Why Moneygram? Wire transfer and cash make the recipient untraceable. If someone is willing to pay you for “managing funds,” you may be trading your liberty for money.
Are you working with a criminal?
#4 Virtual Assistant Scams
Who said earning money for managing funds? That’s the best-case scenario. You usually find a con man who pulls the check scam and leaves you in debt.
Like money laundering, you apply for the virtual assistant job. They send you the funds using a fake check, which you need to send to another account via wire transfer.
The deal: they send you the “working capital” on the check, you re-send most of it, and keep the remaining one as your salary.
The catch? When the bank flags the check as Fraudulent, you are responsible for repaying any funds you spent with that check. Like the e-commerce example.
Also, read Fake Data Entry Jobs.
#5 IRS Extortion
Scams based on fear are tricky. You have to scare the victim to make them follow instructions, but not too much so that they contact the real government agents.
An impostor uses the identity of the IRS, FTC, FBI, lender, or tax collector to follow up on your payments aggressively. Surprisingly enough, you never heard about missing payments before. Why now?
These groups will contact you on the phone with scripts and on email with phishing links. Also, they may dissuade you from looking for real help.
“Sharing confidential information may put at risk your account.”
“We will discard your allegations if you take care of your duties within 24hours.”
It resembles the typical infomercial: “50% discount if you buy today!”
So you wire money via Moneygram because they tell you to do so. You’re already in trouble; why arguing about payment methods?
If you pay, you have the peace of mind you got rid of the (fake) debt. Which only places you on the “sucker’s list” to be a bigger target for scammers!
#6 Loan Scams
A lender offers excellent interest rates and a comprehensive repayment plan. BUT you have to pay your interests upfront via Moneygram wire transfers.
And the loan? They send it to you via check or P2P payment, which can be reversed. You paid interest for a fake loan.
Preventing Moneygram Scams
It’s not a coincidence that money orders are one of the scammers’ favorite methods. It only takes slight confusion to make one permanent mistake and lose it all. Given the risks, it’s better to prevent than stop a Moneygram scam.
- Avoid unsafe payment methods in general. Look for alternatives for wire transfers and money orders. If the dealer doesn’t give you any safe payment options, consider giving up on the deal.
- Follow the Moneygram guidelines. If Moneygram is your online choice, at least follow the recommended practices. Wire transfers aren’t “bad,” but require caution. Don’t let others tell you how to use your money.
- Learn to protect your identity. A scammer who can’t be convinced may try to take control of your account. That’s why you get multiple reach-outs at once. That Moneygram impostor email could be the same person you talked to before.
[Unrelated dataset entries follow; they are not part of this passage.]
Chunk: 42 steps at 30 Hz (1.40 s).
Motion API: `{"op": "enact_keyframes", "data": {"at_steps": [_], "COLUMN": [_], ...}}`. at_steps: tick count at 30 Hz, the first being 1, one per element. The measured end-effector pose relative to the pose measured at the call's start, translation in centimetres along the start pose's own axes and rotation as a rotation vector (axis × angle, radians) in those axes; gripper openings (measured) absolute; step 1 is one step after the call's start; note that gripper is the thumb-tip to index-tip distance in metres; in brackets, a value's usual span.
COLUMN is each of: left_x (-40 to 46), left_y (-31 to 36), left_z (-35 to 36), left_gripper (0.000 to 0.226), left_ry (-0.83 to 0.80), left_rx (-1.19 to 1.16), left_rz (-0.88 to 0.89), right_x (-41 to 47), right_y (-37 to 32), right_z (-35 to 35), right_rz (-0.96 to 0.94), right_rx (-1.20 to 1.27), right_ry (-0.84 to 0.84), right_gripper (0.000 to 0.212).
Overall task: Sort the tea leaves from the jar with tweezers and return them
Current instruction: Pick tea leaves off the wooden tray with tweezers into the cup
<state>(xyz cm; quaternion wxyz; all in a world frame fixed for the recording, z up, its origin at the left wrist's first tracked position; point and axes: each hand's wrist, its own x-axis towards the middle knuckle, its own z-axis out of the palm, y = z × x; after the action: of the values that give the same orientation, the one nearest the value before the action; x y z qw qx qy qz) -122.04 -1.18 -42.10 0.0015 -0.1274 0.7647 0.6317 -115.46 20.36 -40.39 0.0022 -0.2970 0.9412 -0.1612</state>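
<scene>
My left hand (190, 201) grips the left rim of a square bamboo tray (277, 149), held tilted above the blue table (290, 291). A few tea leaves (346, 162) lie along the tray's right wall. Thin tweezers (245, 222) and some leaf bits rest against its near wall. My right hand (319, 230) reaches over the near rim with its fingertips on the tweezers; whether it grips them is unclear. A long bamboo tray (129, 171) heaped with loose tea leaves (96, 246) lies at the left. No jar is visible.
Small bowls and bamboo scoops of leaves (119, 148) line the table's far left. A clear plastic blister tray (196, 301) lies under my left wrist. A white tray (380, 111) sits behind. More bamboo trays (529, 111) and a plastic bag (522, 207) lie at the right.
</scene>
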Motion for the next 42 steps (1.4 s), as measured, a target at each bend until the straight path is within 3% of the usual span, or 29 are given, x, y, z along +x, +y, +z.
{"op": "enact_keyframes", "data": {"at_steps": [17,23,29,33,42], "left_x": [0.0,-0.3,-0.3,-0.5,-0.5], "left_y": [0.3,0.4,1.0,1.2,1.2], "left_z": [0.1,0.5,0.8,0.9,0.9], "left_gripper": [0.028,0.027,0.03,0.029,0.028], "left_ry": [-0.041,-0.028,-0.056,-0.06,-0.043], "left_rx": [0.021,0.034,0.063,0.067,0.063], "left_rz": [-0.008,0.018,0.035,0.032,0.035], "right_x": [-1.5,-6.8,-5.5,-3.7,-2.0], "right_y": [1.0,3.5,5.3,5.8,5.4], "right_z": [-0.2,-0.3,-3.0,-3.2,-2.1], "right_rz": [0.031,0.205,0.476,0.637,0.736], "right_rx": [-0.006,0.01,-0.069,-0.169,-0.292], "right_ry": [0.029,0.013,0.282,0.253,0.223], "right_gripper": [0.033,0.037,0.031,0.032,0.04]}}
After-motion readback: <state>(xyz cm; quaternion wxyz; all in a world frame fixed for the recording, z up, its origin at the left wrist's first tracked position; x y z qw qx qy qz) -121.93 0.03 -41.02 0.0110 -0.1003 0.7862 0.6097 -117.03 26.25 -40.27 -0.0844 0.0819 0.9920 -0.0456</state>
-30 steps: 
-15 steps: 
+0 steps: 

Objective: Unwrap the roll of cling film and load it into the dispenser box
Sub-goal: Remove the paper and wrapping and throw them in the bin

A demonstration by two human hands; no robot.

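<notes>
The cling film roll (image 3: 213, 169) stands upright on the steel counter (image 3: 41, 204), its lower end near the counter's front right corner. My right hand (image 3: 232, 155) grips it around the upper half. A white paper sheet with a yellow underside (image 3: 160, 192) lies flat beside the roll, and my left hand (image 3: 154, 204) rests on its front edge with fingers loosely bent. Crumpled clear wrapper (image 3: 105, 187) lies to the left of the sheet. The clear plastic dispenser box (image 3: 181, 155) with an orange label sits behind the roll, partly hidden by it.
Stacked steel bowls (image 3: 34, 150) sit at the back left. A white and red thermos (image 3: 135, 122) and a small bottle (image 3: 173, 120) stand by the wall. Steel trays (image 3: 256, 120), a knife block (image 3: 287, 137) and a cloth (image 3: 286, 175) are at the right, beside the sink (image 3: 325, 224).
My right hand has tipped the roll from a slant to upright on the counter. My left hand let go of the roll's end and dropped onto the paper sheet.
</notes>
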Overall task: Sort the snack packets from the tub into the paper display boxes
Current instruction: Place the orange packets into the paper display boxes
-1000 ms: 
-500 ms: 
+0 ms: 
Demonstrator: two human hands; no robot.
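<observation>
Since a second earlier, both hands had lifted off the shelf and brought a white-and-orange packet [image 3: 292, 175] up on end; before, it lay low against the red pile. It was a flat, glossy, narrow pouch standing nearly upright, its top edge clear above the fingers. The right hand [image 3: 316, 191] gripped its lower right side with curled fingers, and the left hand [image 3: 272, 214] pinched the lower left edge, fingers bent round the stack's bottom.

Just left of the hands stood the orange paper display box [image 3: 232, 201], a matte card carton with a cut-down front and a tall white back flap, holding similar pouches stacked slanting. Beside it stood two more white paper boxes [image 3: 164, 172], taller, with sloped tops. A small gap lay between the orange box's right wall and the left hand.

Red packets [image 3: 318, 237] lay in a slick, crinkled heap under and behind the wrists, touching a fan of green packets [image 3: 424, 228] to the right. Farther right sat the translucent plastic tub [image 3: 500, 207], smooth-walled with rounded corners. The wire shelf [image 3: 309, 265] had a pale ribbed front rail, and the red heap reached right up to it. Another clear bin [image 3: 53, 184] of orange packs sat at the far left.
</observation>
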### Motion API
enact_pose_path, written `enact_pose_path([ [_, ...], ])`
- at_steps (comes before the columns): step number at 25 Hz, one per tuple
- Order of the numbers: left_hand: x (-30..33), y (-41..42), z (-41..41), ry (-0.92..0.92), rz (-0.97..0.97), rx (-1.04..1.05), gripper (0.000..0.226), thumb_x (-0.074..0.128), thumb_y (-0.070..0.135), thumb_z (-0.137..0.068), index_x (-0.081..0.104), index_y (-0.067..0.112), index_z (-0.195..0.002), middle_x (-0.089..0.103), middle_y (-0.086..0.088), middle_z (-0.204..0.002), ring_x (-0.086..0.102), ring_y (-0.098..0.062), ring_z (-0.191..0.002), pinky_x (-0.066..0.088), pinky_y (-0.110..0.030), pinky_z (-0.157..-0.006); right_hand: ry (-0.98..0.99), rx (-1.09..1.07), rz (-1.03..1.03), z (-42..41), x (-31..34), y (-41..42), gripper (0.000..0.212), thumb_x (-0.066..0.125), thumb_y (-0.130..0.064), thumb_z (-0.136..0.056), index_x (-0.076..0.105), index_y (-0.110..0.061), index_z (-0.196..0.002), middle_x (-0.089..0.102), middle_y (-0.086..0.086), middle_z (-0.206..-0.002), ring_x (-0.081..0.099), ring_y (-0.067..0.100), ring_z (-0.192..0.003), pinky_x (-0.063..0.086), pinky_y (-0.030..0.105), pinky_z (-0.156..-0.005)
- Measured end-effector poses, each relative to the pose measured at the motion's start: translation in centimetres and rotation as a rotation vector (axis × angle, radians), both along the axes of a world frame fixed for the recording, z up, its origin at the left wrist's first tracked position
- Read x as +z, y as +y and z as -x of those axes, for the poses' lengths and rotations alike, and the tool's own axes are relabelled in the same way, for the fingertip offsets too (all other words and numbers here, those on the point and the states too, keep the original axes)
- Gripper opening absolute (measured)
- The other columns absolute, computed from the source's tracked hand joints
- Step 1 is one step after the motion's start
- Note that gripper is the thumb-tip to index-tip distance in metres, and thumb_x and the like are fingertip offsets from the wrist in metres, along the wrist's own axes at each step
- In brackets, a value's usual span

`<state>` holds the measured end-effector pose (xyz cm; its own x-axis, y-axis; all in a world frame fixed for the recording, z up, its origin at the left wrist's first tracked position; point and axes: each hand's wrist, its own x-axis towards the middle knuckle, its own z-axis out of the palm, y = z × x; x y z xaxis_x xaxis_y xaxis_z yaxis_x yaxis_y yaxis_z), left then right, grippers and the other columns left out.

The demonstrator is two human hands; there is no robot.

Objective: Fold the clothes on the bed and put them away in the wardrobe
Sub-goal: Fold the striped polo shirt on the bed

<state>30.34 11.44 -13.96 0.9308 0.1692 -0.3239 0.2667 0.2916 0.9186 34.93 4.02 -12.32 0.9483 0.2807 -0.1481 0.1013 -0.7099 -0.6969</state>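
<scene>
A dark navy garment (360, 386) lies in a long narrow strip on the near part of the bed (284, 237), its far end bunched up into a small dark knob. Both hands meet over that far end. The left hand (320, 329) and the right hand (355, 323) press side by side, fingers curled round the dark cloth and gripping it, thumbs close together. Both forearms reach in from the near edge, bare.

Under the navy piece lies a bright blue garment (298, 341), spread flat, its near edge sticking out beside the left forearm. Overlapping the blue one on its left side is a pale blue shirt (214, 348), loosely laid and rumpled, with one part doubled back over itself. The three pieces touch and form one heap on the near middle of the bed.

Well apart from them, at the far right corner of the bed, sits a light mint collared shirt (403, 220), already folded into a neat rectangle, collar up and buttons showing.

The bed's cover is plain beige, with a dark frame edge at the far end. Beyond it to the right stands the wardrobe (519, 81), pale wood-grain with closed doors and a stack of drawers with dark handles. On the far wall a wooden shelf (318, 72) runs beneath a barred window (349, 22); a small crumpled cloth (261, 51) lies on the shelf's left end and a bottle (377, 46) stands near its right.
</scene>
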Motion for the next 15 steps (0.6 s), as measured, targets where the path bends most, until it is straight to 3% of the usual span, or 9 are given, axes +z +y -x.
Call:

Moneygram Scams: Bad Company Or Bad Practices?
Bad Practices.
This isn’t a Western Union vs Moneygram comparison. Payment companies create tools for clients to make life easier. The consumer can use them for good and bad purposes regardless of the company’s motivations.
Moneygram wouldn’t have become a top payment brand without being honest with clients. Wire transfers and money orders have their place if you stick to the way the service was designed to be used.